JAKARTA – Pemerintahan Jokowi-JK bertindak teledor. Hal itu dibuktikan dengan terbitnya Peraturan Menteri Tenaga Kerja (Permenaker) No 16/2015 yang merupakan revisi Permenaker 12/2013 tentang Tata Cara Penempatan Tenaga Kerja Asing (TKA) yang tidak memasukkan syarat wajib berbahasa Indonesia bagi tenaga kerja asing.
Sejumlah elemen masyarakat menyesalkan keputusan pemerintah itu. Pasalnya dengan kewajiban TKA menguasai bahasa Indonesia akan melindungi tenaga kerja domestik dari ancaman arus liberalisasi.
‘’Jika pencabutan ini benar dilakukan pemerintah, pemerintahan Jokowi-JK, sudah mempraktikan liberalisasi yang melilit negara ini. Maka sangat kami sesalkan keteledoran ini,’’ kata Niko Amrullah, Koordinator Advokasi Indonesia for Global Justice (IGJ), dalam siaran persnya kepada Suara Merdeka, kemarin.
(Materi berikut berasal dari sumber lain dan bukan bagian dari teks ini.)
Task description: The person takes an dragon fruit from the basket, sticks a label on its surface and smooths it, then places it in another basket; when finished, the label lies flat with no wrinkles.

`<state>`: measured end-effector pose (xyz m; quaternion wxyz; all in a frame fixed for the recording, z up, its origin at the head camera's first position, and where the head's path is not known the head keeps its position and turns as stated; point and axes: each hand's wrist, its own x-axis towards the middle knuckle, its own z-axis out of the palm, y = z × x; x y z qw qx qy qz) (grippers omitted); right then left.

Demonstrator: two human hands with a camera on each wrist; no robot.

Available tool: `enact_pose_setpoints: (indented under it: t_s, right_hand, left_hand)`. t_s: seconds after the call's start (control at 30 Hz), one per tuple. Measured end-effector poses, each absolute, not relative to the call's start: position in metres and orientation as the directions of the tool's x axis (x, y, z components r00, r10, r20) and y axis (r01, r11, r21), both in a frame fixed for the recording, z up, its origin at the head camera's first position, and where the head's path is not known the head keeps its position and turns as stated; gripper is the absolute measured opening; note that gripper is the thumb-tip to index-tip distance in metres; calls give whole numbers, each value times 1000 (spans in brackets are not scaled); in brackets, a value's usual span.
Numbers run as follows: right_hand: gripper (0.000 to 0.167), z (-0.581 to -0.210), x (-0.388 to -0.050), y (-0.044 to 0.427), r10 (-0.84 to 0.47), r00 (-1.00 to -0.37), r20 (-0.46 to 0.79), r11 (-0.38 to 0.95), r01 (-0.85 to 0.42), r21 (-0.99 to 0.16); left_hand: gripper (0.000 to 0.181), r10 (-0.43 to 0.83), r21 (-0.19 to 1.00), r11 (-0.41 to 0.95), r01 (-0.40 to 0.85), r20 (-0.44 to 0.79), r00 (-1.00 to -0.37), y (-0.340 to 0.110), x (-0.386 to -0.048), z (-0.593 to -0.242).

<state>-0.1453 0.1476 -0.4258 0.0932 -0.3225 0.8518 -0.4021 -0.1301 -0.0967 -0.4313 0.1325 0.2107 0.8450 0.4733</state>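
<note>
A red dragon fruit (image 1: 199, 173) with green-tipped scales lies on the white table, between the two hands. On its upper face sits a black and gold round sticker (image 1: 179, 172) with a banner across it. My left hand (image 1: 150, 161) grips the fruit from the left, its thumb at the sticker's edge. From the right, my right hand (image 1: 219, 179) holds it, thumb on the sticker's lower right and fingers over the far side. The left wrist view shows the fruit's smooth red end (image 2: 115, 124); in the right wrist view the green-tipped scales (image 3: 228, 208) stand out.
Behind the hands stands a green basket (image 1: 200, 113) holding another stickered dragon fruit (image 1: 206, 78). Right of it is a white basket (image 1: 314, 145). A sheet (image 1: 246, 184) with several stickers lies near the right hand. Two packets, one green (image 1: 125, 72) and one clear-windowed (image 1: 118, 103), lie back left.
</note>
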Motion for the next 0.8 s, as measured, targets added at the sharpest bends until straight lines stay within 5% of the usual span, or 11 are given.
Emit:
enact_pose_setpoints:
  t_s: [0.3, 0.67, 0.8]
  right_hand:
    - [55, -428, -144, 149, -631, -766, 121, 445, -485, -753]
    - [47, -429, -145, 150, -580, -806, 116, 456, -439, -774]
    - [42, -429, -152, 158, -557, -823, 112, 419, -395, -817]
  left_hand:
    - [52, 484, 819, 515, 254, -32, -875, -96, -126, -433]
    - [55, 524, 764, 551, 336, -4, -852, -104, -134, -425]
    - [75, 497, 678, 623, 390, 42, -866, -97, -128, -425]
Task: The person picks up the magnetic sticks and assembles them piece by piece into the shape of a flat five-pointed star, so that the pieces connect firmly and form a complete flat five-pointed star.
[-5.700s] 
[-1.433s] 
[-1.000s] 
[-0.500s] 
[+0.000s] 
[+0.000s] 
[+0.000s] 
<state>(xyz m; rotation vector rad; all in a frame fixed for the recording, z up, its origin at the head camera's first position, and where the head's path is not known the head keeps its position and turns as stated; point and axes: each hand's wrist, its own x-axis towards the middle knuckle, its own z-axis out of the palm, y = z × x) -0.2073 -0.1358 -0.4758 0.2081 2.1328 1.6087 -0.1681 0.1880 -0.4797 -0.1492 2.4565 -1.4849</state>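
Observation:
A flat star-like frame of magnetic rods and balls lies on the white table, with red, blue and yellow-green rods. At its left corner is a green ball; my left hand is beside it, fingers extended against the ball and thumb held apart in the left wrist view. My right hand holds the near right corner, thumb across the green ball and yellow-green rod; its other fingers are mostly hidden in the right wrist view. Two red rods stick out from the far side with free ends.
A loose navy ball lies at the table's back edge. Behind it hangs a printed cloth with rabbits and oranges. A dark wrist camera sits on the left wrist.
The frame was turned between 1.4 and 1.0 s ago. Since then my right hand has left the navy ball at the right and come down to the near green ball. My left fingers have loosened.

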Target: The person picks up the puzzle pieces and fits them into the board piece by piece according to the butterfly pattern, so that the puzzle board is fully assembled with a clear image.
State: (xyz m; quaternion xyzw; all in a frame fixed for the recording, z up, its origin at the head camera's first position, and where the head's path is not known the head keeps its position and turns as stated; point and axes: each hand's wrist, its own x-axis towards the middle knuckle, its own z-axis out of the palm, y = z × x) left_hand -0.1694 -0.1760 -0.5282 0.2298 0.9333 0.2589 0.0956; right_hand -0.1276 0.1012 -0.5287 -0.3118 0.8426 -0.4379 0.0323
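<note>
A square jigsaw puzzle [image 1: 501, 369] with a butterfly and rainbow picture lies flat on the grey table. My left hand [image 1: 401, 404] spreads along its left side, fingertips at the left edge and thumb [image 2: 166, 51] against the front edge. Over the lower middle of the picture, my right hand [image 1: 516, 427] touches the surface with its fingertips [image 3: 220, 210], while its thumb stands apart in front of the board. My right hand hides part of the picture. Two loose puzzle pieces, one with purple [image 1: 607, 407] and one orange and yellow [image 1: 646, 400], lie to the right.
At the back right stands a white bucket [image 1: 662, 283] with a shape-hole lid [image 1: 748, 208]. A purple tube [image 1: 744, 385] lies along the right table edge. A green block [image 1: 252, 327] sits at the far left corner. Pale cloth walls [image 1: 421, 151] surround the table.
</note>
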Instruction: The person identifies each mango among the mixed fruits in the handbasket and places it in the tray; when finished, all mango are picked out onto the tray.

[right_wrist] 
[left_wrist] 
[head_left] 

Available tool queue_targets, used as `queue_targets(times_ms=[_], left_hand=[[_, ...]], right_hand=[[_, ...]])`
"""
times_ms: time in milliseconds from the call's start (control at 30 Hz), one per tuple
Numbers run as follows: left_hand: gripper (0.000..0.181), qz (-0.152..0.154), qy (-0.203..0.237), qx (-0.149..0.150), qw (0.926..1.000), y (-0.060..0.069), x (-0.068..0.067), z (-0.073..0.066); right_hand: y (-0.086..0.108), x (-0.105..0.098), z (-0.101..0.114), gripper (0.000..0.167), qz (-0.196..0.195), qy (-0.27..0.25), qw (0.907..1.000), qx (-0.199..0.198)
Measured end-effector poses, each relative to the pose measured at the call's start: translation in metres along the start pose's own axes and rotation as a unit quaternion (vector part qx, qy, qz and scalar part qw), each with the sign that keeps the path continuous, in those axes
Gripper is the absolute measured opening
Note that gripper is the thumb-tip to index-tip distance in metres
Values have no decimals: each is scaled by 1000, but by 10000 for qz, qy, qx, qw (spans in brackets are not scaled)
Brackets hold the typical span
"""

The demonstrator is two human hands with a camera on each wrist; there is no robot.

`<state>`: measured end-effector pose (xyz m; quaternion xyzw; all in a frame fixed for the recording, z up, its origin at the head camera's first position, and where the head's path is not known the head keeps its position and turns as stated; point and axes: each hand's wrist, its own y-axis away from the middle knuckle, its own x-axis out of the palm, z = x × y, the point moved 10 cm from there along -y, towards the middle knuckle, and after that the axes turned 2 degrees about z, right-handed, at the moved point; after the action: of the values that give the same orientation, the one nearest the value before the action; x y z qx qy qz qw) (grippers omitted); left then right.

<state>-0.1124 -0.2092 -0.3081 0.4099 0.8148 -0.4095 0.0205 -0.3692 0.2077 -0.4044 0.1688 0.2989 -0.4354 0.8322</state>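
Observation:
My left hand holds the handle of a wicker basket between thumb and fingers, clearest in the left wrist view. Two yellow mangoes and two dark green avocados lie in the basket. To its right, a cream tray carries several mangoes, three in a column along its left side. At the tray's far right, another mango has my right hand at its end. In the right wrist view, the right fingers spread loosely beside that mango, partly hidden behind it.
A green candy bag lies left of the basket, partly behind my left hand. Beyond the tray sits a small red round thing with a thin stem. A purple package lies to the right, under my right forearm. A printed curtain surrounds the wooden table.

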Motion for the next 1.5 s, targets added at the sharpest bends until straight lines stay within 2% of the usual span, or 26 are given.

Bila merujuk data Komisi Pemantau Pelaksanaan Otonomi Daerah (KPPOD) 2008, indikator utama yang mempengaruhi kelangsungan investasi di Indonesia adalah tata kelola ekonomi daerah khususnya perizinan. ‘’Tidak relevan bilamana bahasa Indonesia dijadikan alasan penghambat investasi asing.’’
Di sisi lain Badan Pusat Statistik (BPS) merilis tingkat pengangguran usia muda (15-24 tahun) menunjukkan peningkatan dari angka 19.62 orang di 2012 menjadi 22.20 (2014). Lebih jauh, Tingkat pekerja berupah rendah pun semakin bertambah dari 30.17 (2011) menjadi 32.19 (2014). Bertambahnya tingkat pekerja berupah rendah, maka semakin rendah pula daya saing tenaga kerja domestik.
Sulit Berkomunikasi
Sementara, Sekjen Organisasi Pekerja Seluruh Indonesia ( OPSI), Timboel Siregar mengungkapkan, revisi tersebut tidak bijak dan berpotensi memperburuk hubungan industrial. Persyaratan bisa berbahasa Indonesia bagi TKAadalah penting dalam bekerja mengingat mayoritas berbahasa Indonesia.
‘’TKA tersebut akan sulit berkomunikasi dan akibatnya akan kontraproduktif. Bila TKA yang menjadi atasan yang punya anak buah, akan sulit berkomunikasi dan perintah kerja akan berpotensi menjadi bias dan kecenderungan yang akan disalahkan pekerja Indonesia. Ini tidak adil,’’kata Timboel.
Jadi kalau Jokowi menghapus persyaratan TKA bisa berbahasa Indonesia maka hal ini akan berpotensi menjadi masalah di tempat kerja dan berpotensi meningkatkan permasalahan hubungan industrial di tempat kerja. ‘’Presiden Jokowi hanya berpikir tentang mudahnya investasi masuk yang berkorelasi dengan masuknya TKA dengan mudah.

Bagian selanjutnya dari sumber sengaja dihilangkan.